The average overall survival for head and neck cancer is around 50% (4), but this can vary greatly between groups of patients with different characteristics. One way to divide patients into different prognosis groups is to use the TNM stage groups (table 1.2). The 5 year survival can range from 83% for stage I patients to 30% for stage IV patients (table 1.2) (5, 70).
Table 1.2: Stage groups. Summarized from AJCC Cancer Staging Manual, Seventh Edition (2010) published by Springer New York, Inc. Five year relative survival rates from SEER data.

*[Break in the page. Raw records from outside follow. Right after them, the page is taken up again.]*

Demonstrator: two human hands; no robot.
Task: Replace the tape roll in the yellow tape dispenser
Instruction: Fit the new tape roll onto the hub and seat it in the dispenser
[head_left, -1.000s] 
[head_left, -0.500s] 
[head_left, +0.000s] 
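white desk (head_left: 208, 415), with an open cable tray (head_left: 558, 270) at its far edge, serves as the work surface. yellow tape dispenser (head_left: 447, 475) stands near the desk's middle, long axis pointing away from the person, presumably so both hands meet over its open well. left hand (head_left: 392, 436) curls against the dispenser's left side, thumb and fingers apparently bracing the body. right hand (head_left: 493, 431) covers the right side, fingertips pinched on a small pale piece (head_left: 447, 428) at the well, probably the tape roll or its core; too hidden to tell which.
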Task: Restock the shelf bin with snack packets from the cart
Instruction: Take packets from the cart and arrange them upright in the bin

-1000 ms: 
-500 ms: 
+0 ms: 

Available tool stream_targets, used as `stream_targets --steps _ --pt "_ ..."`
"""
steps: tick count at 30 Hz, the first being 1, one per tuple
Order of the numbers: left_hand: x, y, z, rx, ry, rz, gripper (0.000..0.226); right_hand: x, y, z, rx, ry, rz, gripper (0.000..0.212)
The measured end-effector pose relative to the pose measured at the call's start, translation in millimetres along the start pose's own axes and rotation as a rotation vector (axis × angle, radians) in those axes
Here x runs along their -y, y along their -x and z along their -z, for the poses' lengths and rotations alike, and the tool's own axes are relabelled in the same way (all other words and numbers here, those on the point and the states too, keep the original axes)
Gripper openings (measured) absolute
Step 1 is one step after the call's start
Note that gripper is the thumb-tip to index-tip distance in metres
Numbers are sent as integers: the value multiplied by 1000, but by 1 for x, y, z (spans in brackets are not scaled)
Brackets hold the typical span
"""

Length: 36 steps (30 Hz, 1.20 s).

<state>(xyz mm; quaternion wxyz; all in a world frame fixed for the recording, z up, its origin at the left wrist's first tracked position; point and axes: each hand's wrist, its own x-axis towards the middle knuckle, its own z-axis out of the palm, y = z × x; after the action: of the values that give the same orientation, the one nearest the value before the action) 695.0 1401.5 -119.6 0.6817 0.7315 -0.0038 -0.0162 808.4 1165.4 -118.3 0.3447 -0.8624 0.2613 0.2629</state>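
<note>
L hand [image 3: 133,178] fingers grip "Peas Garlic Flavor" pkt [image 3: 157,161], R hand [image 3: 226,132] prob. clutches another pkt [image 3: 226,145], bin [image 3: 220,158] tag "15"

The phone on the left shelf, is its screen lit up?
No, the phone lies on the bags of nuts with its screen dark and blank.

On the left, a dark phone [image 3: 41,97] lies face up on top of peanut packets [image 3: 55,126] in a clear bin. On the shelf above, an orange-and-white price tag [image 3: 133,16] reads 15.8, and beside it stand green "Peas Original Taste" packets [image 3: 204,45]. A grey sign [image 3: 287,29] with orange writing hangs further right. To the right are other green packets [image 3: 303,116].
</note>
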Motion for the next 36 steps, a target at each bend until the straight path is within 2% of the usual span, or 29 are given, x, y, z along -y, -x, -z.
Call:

The first sign of failure after therapy is usually a locoregional recurrence (80-90%, calculated from: (71, 72, 73)). The rate of second primary tumors is significantly higher in head and neck cancer patients than for other tumors. Eventually, 36% of these patients will get a second primary tumor (mostly lung cancer). Roughly 10% of all patients will get a second primary head and neck cancer (74), because HPV, smoking and drinking affect the entire area (field cancerization). Both recurrences and second primaries are challenging to (re-) treat, toxicity is high and the five year overall survival only 20% (75).
1.2.8 Quality of life
During treatment the acute dose-limiting toxicity is mainly severe (grade 3-5) mucositis, occurring in approximately 30% of radiotherapy patients and in 40-70% of accelerated radiotherapy or chemoradiotherapy patients (76, 77, 78, 79). In a systematic review that summarizes quality of life data from 37 studies among head and neck cancer survivors, toxicity at one year after treatment was reported (80). Persisting issues reported at that time were mostly fatigue, xerostomia (dry mouth) and sticky saliva. Other observed symptoms at 1 year were problems with appearance, speech, swallowing, taste/smell and sexuality. Primary hypothyroidism has also been described as a late complication after treatment of tumors of the head and neck (81).